In questo articolo voglio spiegare perché, a mio avviso, scegliere il software libero è prima di tutto un atto politico, e solo in seconda battuta una decisione tecnica o una ribellione per la libertà.
Più di vent’anni fa, quando ho iniziato ad avvicinarmi al software libero, ero pieno di entusiasmo, ma anche di presunzione. Pensavo che la scelta fosse solo tecnica, quasi scontata, e che chi non la condivideva fosse ignorante o chiuso mentalmente. Che errore! Col tempo, questa arroganza ha creato qualche attrito con amici, colleghi e persino con i miei figli. Ho capito che l’aspetto tecnico è solo una parte, e che alla base c’è un ragionamento molto più profondo.
La svolta è arrivata anni fa, leggendo il report di Mediobanca “I giganti del web”. Da quel documento è nata la mia presentazione “I padroni del web” e un articolo pubblicato su questo giornale. Ho realizzato che passare al software libero non è solo una questione di codici e programmi, ma un atto politico, inteso nel senso più ampio: una scelta strategica con implicazioni sociali, economiche e culturali. Permettetemi di portare qualche esempio per sostenere questa tesi, nella speranza di aprire una riflessione.

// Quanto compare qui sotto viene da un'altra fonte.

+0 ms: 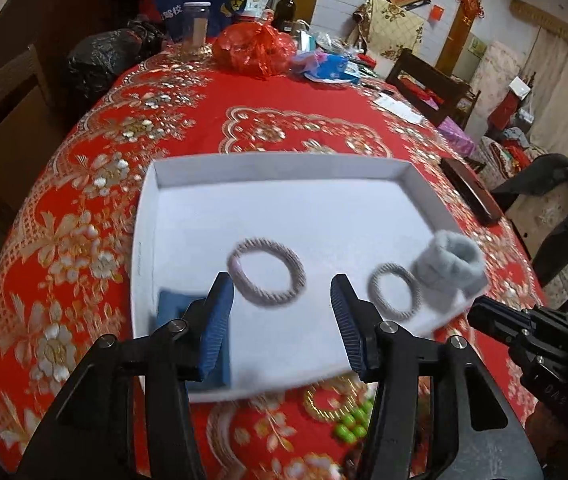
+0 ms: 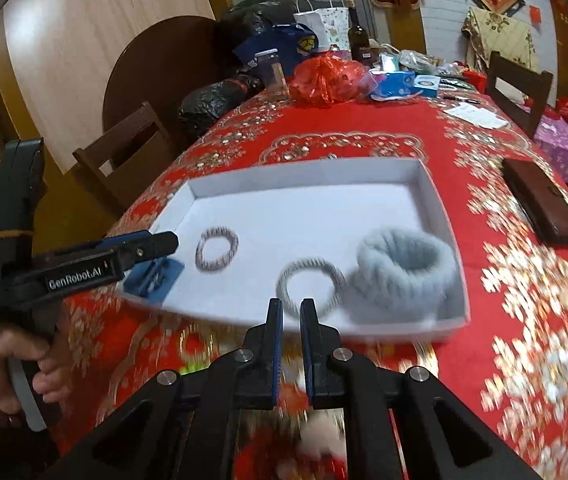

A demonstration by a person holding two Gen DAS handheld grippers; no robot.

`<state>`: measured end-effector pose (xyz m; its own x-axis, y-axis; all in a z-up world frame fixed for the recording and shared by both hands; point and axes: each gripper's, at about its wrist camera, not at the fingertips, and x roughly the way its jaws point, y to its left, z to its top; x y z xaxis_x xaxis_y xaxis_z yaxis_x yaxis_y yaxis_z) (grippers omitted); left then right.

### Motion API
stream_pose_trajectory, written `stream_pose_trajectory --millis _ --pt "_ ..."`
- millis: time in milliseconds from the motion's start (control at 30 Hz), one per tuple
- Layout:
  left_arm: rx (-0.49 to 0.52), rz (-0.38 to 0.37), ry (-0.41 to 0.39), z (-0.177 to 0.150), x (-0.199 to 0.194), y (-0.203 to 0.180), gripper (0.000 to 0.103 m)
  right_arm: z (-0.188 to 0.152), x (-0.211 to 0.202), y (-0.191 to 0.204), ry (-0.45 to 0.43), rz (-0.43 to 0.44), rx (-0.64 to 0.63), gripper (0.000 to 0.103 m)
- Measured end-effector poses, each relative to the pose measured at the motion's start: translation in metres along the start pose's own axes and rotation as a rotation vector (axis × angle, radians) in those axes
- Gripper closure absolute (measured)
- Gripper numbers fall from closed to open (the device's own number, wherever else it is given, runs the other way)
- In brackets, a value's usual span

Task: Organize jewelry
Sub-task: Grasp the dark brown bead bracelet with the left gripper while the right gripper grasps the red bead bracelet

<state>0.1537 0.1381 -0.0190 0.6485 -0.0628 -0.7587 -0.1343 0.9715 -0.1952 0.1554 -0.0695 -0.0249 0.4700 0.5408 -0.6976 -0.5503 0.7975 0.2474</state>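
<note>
A white tray [image 1: 148, 216] sits on the red tablecloth; it also shows in the right wrist view [image 2: 448, 216]. In it lie a braided ring [image 1: 267, 280] [image 2: 217, 255], a second braided ring [image 1: 395, 290] [image 2: 310, 287], a fluffy grey-blue band [image 1: 450, 266] [image 2: 404, 276] and a small blue box [image 1: 172, 308] [image 2: 155, 276]. My left gripper [image 1: 282, 300] is open and empty, over the tray's near side. My right gripper [image 2: 292, 312] is nearly shut and empty, just short of the tray's near edge by the second ring.
A dark brown case [image 2: 540, 204] lies right of the tray. Green beads [image 1: 354, 422] lie on the cloth under the left gripper. Red bag [image 1: 254, 50], bottle [image 1: 286, 4] and clutter fill the far end. Chairs stand around the table.
</note>
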Motion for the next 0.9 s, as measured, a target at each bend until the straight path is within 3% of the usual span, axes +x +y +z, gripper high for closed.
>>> stream_pose_trajectory --millis 100,167,333,500,700,900 --pt "0.015 -0.018 0.019 -0.015 -0.009 -0.008 0.053 -0.018 -0.016 -0.008 0.013 -0.017 -0.007 0.086" --pt "0.039 -0.029 0.039 -0.027 -0.016 -0.014 0.053 -0.031 -0.025 -0.014 0.024 -0.029 -0.009 0.072" --pt "0.094 -0.057 0.078 -0.059 -0.03 -0.025 0.053 -0.066 -0.046 -0.026 0.059 -0.062 -0.029 0.072" --pt "0.163 -0.049 0.138 -0.095 -0.028 -0.04 0.053 -0.093 -0.036 -0.034 0.127 -0.05 -0.052 0.072" --pt "0.239 -0.019 0.168 -0.107 -0.013 -0.057 0.053 -0.095 -0.019 -0.024 0.112 -0.018 -0.146 0.072" --pt "0.244 0.018 0.182 -0.109 -0.002 -0.055 0.054 -0.091 -0.003 -0.016 0.117 -0.068 -0.209 0.079"
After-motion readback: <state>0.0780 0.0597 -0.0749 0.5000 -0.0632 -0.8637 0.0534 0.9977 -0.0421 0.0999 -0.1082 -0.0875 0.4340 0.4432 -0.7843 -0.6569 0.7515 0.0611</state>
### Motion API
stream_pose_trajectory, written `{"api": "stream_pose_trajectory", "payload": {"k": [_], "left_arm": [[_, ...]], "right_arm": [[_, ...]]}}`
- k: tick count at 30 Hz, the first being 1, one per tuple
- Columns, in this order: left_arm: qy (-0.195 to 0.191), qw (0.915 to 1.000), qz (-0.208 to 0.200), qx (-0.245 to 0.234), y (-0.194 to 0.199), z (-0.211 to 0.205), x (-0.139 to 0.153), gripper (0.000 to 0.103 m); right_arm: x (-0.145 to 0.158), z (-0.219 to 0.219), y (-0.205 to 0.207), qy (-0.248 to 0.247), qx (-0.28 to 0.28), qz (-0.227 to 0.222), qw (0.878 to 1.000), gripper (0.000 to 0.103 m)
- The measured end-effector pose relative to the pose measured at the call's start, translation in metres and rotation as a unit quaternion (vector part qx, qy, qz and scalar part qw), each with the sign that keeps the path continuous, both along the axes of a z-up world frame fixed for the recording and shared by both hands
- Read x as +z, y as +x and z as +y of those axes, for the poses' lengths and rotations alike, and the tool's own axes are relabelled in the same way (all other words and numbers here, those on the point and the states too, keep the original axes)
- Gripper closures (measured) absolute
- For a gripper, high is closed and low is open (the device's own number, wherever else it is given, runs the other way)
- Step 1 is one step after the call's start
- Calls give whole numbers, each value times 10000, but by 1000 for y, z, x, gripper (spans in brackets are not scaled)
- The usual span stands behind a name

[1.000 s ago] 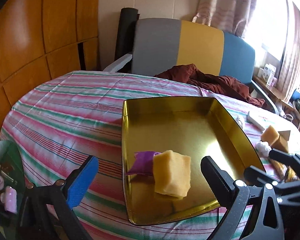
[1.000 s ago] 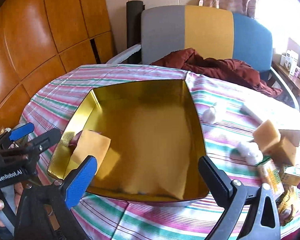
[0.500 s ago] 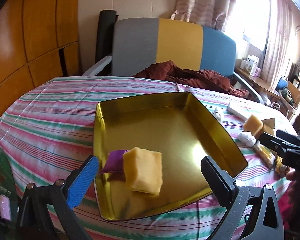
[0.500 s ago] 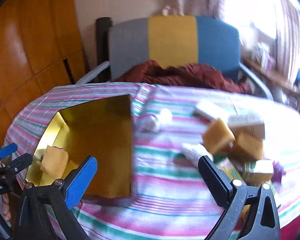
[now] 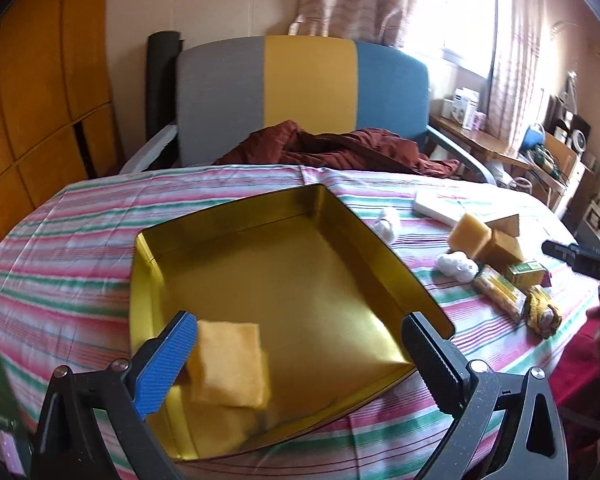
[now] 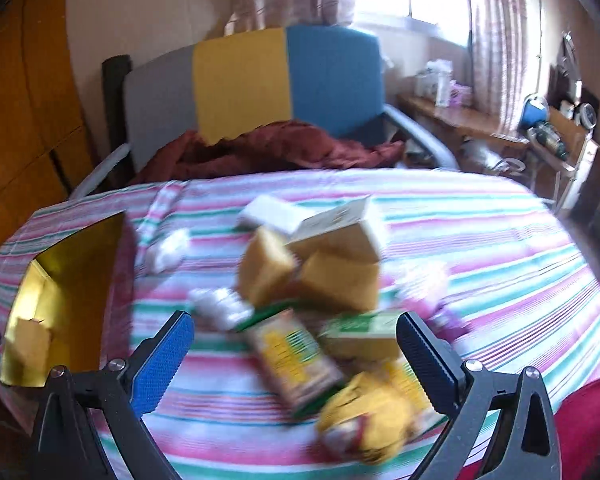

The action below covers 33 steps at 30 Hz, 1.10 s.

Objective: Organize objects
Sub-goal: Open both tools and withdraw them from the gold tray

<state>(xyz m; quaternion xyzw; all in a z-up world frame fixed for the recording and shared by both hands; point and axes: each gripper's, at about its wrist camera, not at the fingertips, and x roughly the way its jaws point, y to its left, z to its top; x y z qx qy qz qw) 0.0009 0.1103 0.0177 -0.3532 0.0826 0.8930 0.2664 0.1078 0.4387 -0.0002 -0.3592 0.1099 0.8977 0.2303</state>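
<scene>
Surface: table (image 5: pixel 72 240) under striped cloth
Left part: gold tin (image 5: pixel 300 272)
Right part: sponges (image 5: pixel 470 236), cotton balls (image 5: pixel 458 266), white box (image 5: pixel 436 208), green packets (image 6: pixel 296 356), yellow bag (image 6: pixel 372 412)

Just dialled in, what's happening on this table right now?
A person is tidying loose items into a shallow gold metal tray on the striped tablecloth. One yellow sponge block already lies in the tray. The left gripper hangs open over it, holding nothing. The right gripper, also open, faces the pile of yellow sponge blocks and small printed packets outside the tray.
</scene>
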Motion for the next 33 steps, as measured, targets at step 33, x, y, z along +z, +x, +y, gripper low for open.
{"api": "stream_pose_trajectory", "payload": {"k": [33], "left_arm": [[-868,9883,-791,-975,-95,186,-31,16]], "right_arm": [[-29,96,18,-1645,-790,351,9826,4]]}}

Prendiamo la mia vecchia banca, la Banca Popolare di Bergamo. A un certo punto, il responsabile IT decise di abbandonare i sistemi IBM per passare a Unix. Non fu solo una scelta tecnica, ma un atto politico coraggioso. Rompere il monopolio di un colosso come IBM non era semplice, eppure quella decisione ebbe conseguenze concrete: la scuola tecnica superiore Esperia, nel ramo informatico, creò classi dedicate ai sistemi Unix, e i giovani diplomati vennero assunti proprio dalla banca. Un atto politico, quindi, che ha generato occupazione e rafforzato il legame col territorio.

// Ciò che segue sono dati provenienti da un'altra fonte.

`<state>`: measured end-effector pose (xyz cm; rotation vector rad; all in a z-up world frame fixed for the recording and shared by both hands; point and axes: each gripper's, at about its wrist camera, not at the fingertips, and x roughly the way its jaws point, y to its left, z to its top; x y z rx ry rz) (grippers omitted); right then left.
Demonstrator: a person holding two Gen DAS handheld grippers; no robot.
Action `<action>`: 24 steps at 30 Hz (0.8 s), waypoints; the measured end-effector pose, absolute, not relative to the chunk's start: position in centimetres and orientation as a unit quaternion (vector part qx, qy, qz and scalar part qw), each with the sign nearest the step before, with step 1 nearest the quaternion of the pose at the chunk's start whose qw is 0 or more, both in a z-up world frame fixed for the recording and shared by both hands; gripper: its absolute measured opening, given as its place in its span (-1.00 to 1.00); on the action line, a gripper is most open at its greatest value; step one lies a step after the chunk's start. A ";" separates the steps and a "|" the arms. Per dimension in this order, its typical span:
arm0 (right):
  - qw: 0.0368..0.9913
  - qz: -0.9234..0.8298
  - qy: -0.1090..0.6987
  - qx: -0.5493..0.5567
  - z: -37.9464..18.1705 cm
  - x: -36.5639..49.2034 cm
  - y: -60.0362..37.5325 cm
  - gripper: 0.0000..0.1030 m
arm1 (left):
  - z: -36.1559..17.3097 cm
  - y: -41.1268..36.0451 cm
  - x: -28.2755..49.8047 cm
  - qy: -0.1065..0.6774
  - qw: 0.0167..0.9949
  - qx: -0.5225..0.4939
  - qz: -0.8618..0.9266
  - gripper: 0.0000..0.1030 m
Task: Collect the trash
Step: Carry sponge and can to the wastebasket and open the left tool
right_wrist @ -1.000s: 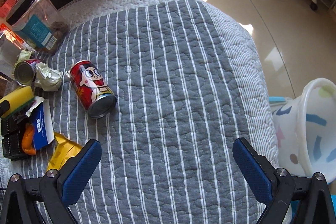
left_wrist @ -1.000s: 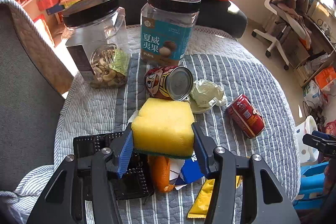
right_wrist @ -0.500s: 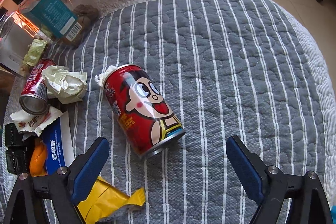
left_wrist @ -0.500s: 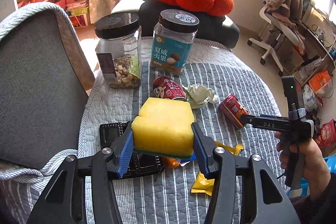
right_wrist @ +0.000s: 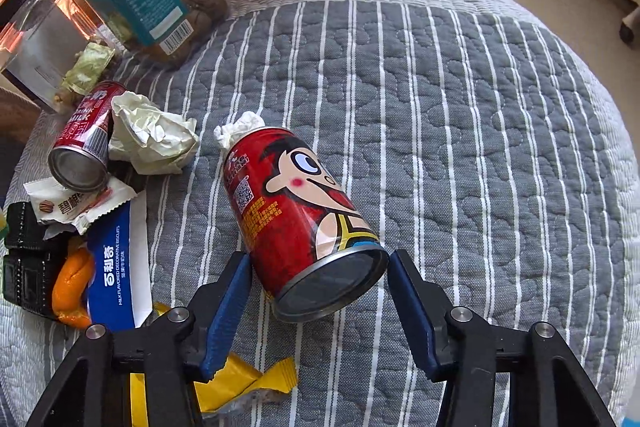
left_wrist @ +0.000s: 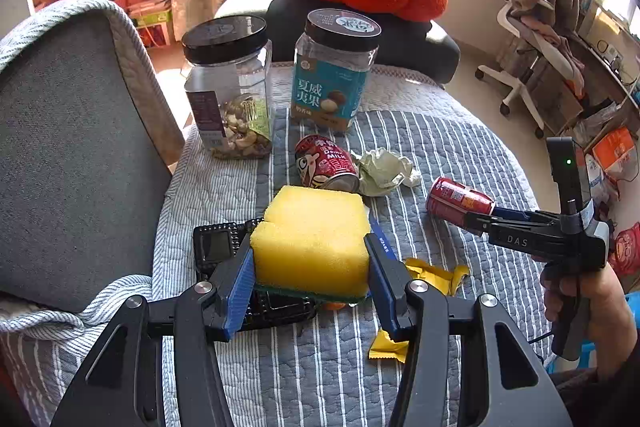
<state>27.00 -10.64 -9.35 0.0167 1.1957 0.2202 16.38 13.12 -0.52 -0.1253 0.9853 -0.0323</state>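
Trash item: red milk-drink can (right_wrist: pixel 298 223), lying sideways on striped quilt (right_wrist: pixel 460 147); right gripper (right_wrist: pixel 320 301) jaws are closing around its base. Left gripper (left_wrist: pixel 310 291) is clamping yellow sponge (left_wrist: pixel 314 243), keeping it clear.

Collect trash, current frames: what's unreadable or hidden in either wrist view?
- Left wrist view: the yellow sponge in the left tongs covers most of the black device and the wrappers under it.
- Left wrist view: right tongs' tips sit behind the red can; contact unreadable.
- Right wrist view: tongs closing around the can; pad contact unclear.
- No bin visible.
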 end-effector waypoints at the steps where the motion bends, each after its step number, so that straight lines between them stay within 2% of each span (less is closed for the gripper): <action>1: 0.822 0.105 0.559 0.009 -8.8 26.7 -10.9 0.17 | -0.5 12.9 16.4 0.473 0.879 -0.060 -0.017 0.06; 24: 0.842 0.068 0.534 0.041 -2.0 20.2 -21.5 0.13 | 0.6 2.4 16.9 0.465 0.880 -0.030 -0.090 0.06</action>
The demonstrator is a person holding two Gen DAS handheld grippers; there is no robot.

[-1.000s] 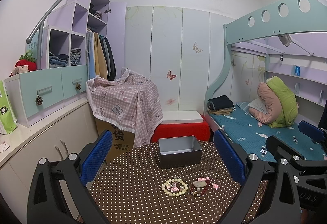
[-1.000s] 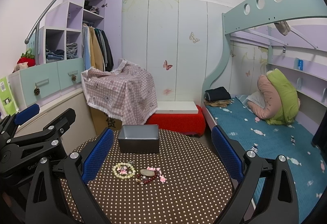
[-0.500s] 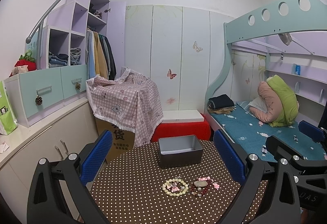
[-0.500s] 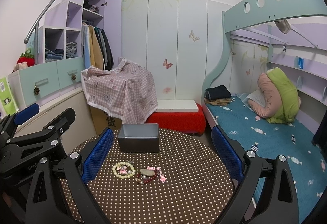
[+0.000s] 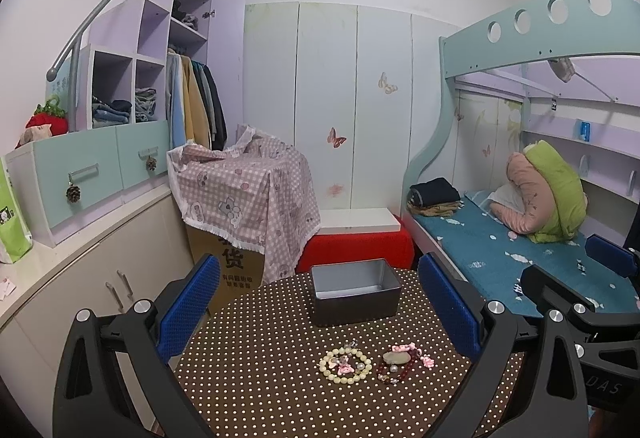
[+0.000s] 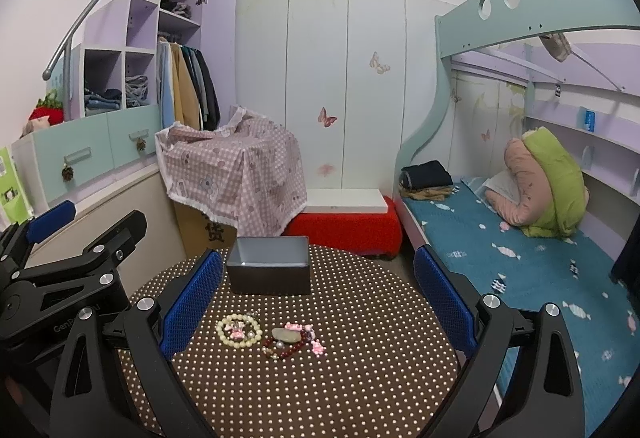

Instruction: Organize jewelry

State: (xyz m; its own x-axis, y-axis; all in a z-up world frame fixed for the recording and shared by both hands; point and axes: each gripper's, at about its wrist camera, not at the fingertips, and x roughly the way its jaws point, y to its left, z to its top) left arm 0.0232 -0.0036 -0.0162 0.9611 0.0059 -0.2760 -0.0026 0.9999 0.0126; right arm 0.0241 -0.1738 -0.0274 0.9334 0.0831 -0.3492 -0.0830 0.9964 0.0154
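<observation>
A cream bead bracelet (image 5: 346, 365) (image 6: 239, 330) lies on the brown dotted round table (image 5: 260, 390) (image 6: 360, 366), with small pink charms inside its ring. Just right of it sits a dark red bead bracelet (image 5: 394, 365) (image 6: 289, 348) with a grey stone and pink charms. Behind them stands an empty grey metal box (image 5: 354, 290) (image 6: 269, 270). My left gripper (image 5: 320, 306) is open, held above the table short of the jewelry. My right gripper (image 6: 316, 298) is open too, nothing between its blue pads (image 6: 191, 304). Each gripper shows at the edge of the other's view.
Behind the table are a cardboard box under a pink checked cloth (image 5: 244, 190), a red stool with a white top (image 5: 356, 238), and white wardrobe doors. A bunk bed (image 5: 520, 246) runs along the right; cabinets and a counter (image 5: 80, 250) run along the left.
Both views have shifted very slightly; the grippers stay open and the jewelry and box have not moved.
</observation>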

Un altro esempio viene dal settore pubblico. Nel 2013, il generale Camillo Sileo decise che l’esercito italiano avrebbe adottato LibreOffice, con il supporto di LibreItalia. Certo, il suo fu un ordine non negoziabile, ma anche un atto politico di grande impatto. Risultato? In quattro anni, lo Stato italiano ha risparmiato 28 milioni di euro, dimostrando che il software libero può essere una scelta di responsabilità economica e strategica.
Più di recente, la Danimarca ha deciso di passare a LibreOffice per la sua pubblica amministrazione. Inizialmente, l’obiettivo era più ambizioso: sostituire anche Windows con Linux. Tuttavia, per via del vendor lock-in – la difficoltà di uscire da un sistema chiuso come quello di Microsoft – il governo ha optato per il solo cambio della suite di ufficio. Anche questa è una scelta politica, legata alla sovranità digitale, alla sicurezza informatica e al risparmio economico.
Cosa accomuna questi casi? La responsabilità. Chi ha preso queste decisioni si è assunto il rischio di un possibile fallimento. Passare al software libero non è una scelta comoda: richiede coraggio, visione e consapevolezza. Molti, inclusi politici e manager, preferiscono evitarla per paura di sbagliare. Eppure, la sovranità digitale, la libertà e l’indipendenza dai “padroni del web” passano proprio attraverso questo atto politico.
Concludo con un invito: se vogliamo un futuro in cui la tecnologia sia al servizio delle persone e non dei grandi monopolisti, dobbiamo sostenere il software libero. Non è solo una questione di codici, ma di responsabilità verso la nostra società. È tempo che cittadini, aziende e governi facciano la loro parte.